Five questions to ask before hiring a Sanity CMS developer
May 22, 2026 · 6 min read
The questions to ask before hiring a Sanity CMS developer are not the ones most founders think to ask. It is tempting to lead with portfolio links and hourly rates, but those tell you almost nothing about whether the person can actually manage a complex content structure, keep your editors happy, or hand the project off cleanly when the engagement ends.
Here are five questions that reveal what you actually need to know.
Question 1: How do you approach schema design before writing any code?
Sanity's real power is its flexible content modelling — but that flexibility cuts both ways. A developer who jumps straight into building document types without a planning phase will create a schema that mirrors whatever the design says today, rather than one that supports how your content actually grows.
What a good answer looks like: They ask about your content governance first. Who creates content, who approves it, and how many content types do you realistically publish? They mention separating content from presentation — keeping a "page" document lean and pulling in shared components through references rather than embedding everything directly. They might talk about planning for reuse across pages or channels.
Red flag: They say they will model the schema directly from the Figma file, or they cannot explain what a reference field is versus an inline object. That approach tends to produce schemas that are hard to query, full of duplication, and painful to extend later.
Question 2: Can you show me a GROQ query you wrote and explain why you structured it that way?
GROQ is Sanity's query language. It is not difficult to learn at a surface level, but writing queries that are efficient, maintainable, and safe to expose in a production application takes real experience. This question is not a quiz — it is an invitation to hear how they think.
What a good answer looks like: They can walk through a real query from a past project, explain what the projection is doing, and describe a problem it solved — such as avoiding unnecessary data being sent to the browser, or resolving a reference in a single round trip. Bonus points if they mention GROQ projections, conditional fields, or query typing with Sanity TypeGen.
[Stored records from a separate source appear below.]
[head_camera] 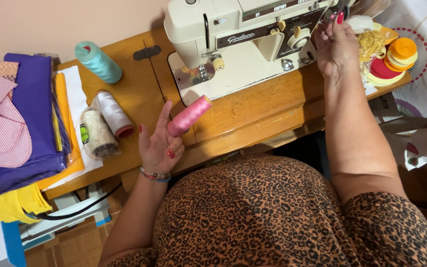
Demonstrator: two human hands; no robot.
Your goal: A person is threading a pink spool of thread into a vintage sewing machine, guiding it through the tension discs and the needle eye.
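At the sewing machine (243, 44): thread set-up in hand.
Left hand (160, 146) clasps a pink thread cone (190, 115) above the tabletop (253, 111); right hand (336, 47) pinches something small, unidentifiable, at the machine's top. Probably next: seating the cone, needing steady alignment.

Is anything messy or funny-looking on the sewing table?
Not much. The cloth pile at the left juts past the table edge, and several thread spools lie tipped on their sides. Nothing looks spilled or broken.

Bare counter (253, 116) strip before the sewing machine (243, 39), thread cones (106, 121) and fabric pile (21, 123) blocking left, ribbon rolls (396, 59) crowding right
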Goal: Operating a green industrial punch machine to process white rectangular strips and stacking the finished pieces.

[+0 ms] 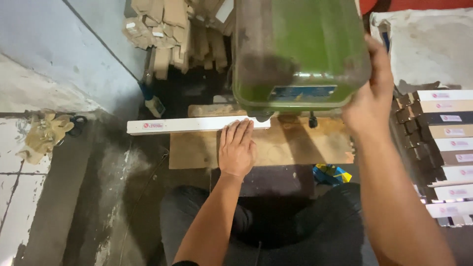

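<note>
My left hand (237, 148) lies flat, fingers together, on a brown board (295, 145), its fingertips pressing against a long white strip (177, 125) that runs left from under a green machine (300, 49). The strip's right end sits beneath the machine's head. My right hand (368, 96) is raised at the machine's right side, fingers reaching up behind its edge; what it grips there is hidden.
A stack of white, beige and dark strips (451, 148) lies at the right. Cardboard pieces (172, 29) pile up behind the machine. Crumpled paper (44, 135) and scissors (76, 125) lie on the floor at left. A blue-yellow packet (331, 173) rests by my knee.
</note>
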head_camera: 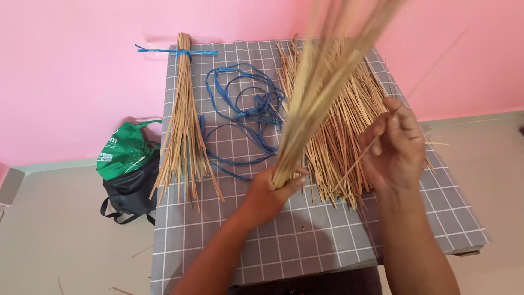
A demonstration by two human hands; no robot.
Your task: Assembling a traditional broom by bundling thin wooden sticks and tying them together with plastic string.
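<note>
Over the checked cloth (305, 240), left hand (273, 191) clenches a stick bundle (322, 82); right hand (396, 147) pinches one stick (364, 155).

Left hand (273, 188) grips a bunch of thin sticks (322, 87): dry plant fibre, pale straw colour, matt, stiff. Loose pile (344, 136) under the right hand (396, 145) is the same stuff, rough cut ends. Tied bundle (184, 125) same again, bound with blue plastic cord, slightly shiny. Loose blue cord (245, 109) looks like smooth synthetic twine. Table cover (305, 240) is grey checked cloth, matt, soft creases. Green bag (123, 150) is glossy plastic; black bag (131, 196) is dull fabric.
</note>
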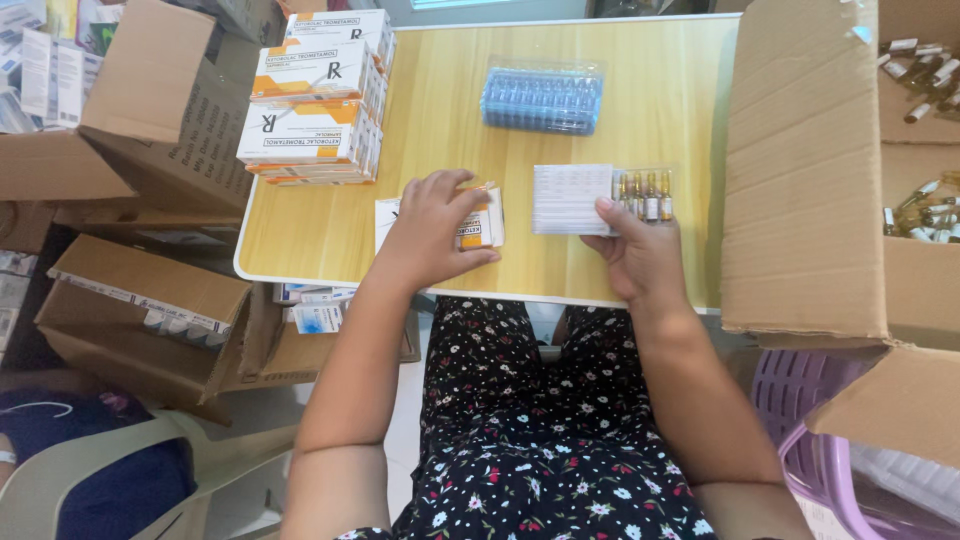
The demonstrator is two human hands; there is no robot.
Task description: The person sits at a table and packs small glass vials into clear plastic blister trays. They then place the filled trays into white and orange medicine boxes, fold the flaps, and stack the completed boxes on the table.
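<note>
My left hand point(432, 228) rests on a small white and orange carton point(484, 226) lying flat on the wooden table point(440, 110), fingers curled over its top. My right hand point(640, 250) grips a clear tray of amber ampoules point(648, 196) together with a folded white leaflet point(572, 198) laid over its left part. Thumb and fingers pinch the tray's near edge.
Stacked white and orange cartons point(315, 95) stand at the table's far left. A pile of empty clear blue trays point(542, 98) sits at the back centre. An open cardboard box point(810, 170) with loose ampoules point(925, 215) is at the right. More cardboard boxes point(150, 300) crowd the floor at left.
</note>
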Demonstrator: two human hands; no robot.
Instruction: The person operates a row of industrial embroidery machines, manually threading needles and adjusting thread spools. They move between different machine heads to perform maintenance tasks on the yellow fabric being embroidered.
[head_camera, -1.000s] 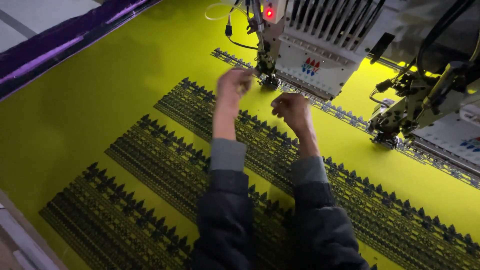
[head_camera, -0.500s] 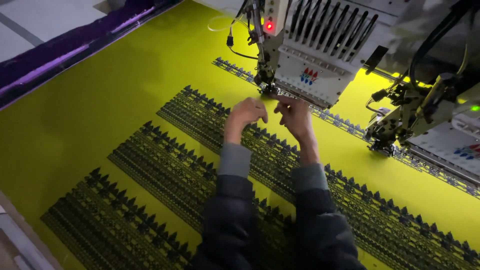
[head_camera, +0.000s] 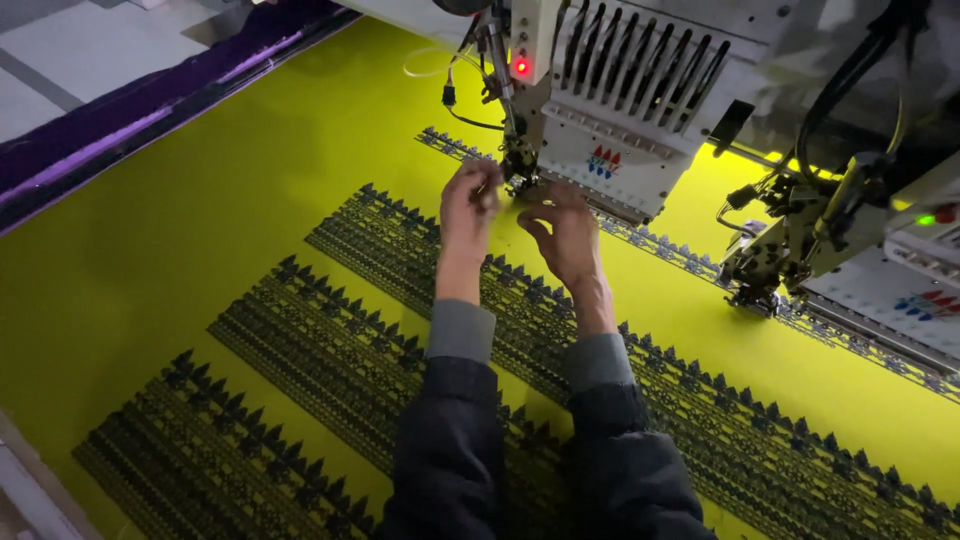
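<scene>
Reaching forward over the stretched bright yellow-green fabric (head_camera: 200, 230), your two hands meet right at the foot of the white multi-needle embroidery head (head_camera: 610, 130), the landmark for all that follows. Your left hand (head_camera: 468, 205) is raised just left of the head's needle area (head_camera: 520, 175), fingertips pressed together as if pinching something fine; whether a thread sits between them is too small to tell. Your right hand (head_camera: 562, 235) hovers just below and right of that point, fingers curled and loosely spread, holding nothing visible. The left hand is nearer the needle, which lies up and to its right. Long black embroidered lace-pattern bands (head_camera: 330, 340) run diagonally across the fabric, below the head. A second embroidery head (head_camera: 800, 240) stands well to the right
</scene>
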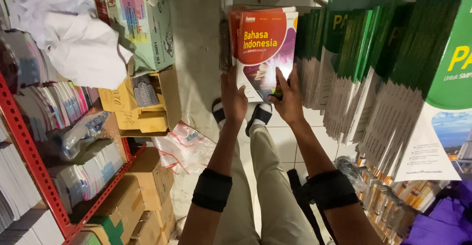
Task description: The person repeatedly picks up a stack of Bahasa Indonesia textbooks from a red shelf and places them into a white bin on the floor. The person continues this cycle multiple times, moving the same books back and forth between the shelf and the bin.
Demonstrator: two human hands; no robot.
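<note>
Both hands grip one stack of red paperback textbooks (263,43): your left hand (234,96) clasps its left edge from below, your right hand (288,97) spreads its fingers (281,77) over the top cover's lower right corner. You hold the stack above the tiled floor (285,137), just beside the rows of green books (364,68). Judged heavy and stiff as a block; glossy covers may slide, so support the underside and spines.

2 hands (233,97), 1 red book stack (263,48), 2 black armbands (212,190), many green books (373,68).
</note>
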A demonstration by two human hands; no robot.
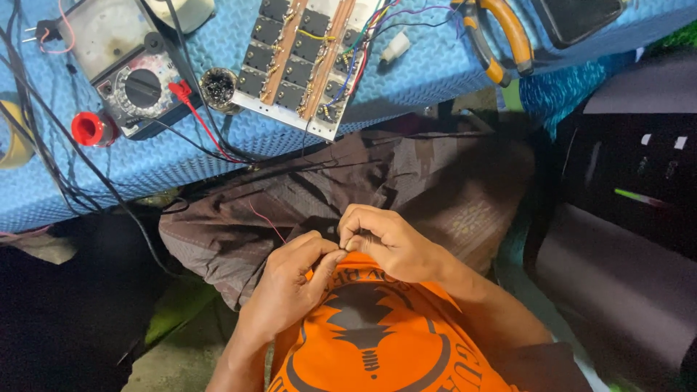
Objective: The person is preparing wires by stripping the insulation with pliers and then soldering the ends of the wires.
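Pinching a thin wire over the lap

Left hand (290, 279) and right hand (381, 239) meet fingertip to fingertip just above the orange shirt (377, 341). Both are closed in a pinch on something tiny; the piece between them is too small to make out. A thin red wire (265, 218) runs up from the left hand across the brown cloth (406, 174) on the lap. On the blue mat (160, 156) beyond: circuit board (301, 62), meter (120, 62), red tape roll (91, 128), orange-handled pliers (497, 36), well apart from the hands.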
Red flag: They say they just copy queries from the Sanity documentation and adjust them. That works for a simple blog, but it is a sign they have not worked through the performance and maintainability problems that come up on any non-trivial project.
Question 3: Walk me through how a content change in Sanity gets to my live site
This is the question most clients forget to ask, and it is the one that matters most for day-to-day publishing. The answer tells you whether the developer has actually shipped a production Sanity project or just built demos.
What a good answer looks like: They describe the full pipeline: an editor publishes in Sanity Studio, a webhook fires to the hosting platform (usually Vercel), and the relevant pages are revalidated so visitors see fresh content within seconds — not hours. They understand the difference between revalidating a single page and triggering a full rebuild, and they know why the former is almost always the right choice. They should also mention that webhooks need to be secured so random requests cannot trigger rebuilds.
Red flag: They say the site will rebuild automatically, but they cannot explain how or how long it takes. A full rebuild on a large site can take five to ten minutes. If your editors publish breaking news or time-sensitive product updates, that is not acceptable, and a developer who does not flag it has probably not thought through your workflow at all.
Question 4: How do you train editors to use the CMS you build?
Sanity Studio can be configured to be genuinely pleasant for non-technical editors — or it can be a wall of fields that nobody wants to use. The developer controls most of that experience, and a good one takes it seriously.
What a good answer looks like: They mention customising the Studio layout so editors see only the document types relevant to them. They talk about adding field descriptions and validation messages written in plain language, not developer shorthand. Ideally they offer a short handoff session — recorded or live — so editors are not left guessing. Some developers also provide a brief written guide tailored to your specific setup.
Red flag: They hand over login credentials and a link to the Sanity documentation. Generic documentation does not explain your custom fields, your publishing workflow, or your specific constraints. Editors who are confused will either publish incorrectly or stop using the CMS altogether, which defeats the purpose of the investment.
Question 5: What does post-launch support look like with you?
Every production CMS project needs some level of support after go-live — a schema change for a new content type, a query that needs adjusting for a new page layout, or a webhook that silently stops firing. How a developer answers this question tells you a lot about how professional they are to work with.
What a good answer looks like: They offer a clearly scoped support period — typically 30 to 90 days — with defined response times and a description of what is included versus what would be a separate engagement. They are transparent about their availability and honest about what falls outside the original scope. They also document what they built: schema decisions, environment variables, webhook configurations, and deployment notes.
Red flag: They say to just message them on Slack if anything comes up. Informal support arrangements collapse when a developer moves to a new client, goes on holiday, or simply becomes harder to reach. You want a paper trail and a process, not a favour.
Hiring the right Sanity developer is less about finding someone who knows the tool and more about finding someone who has shipped real projects, thought through the editor experience, and can explain their decisions clearly. These five questions get you there faster than any portfolio review.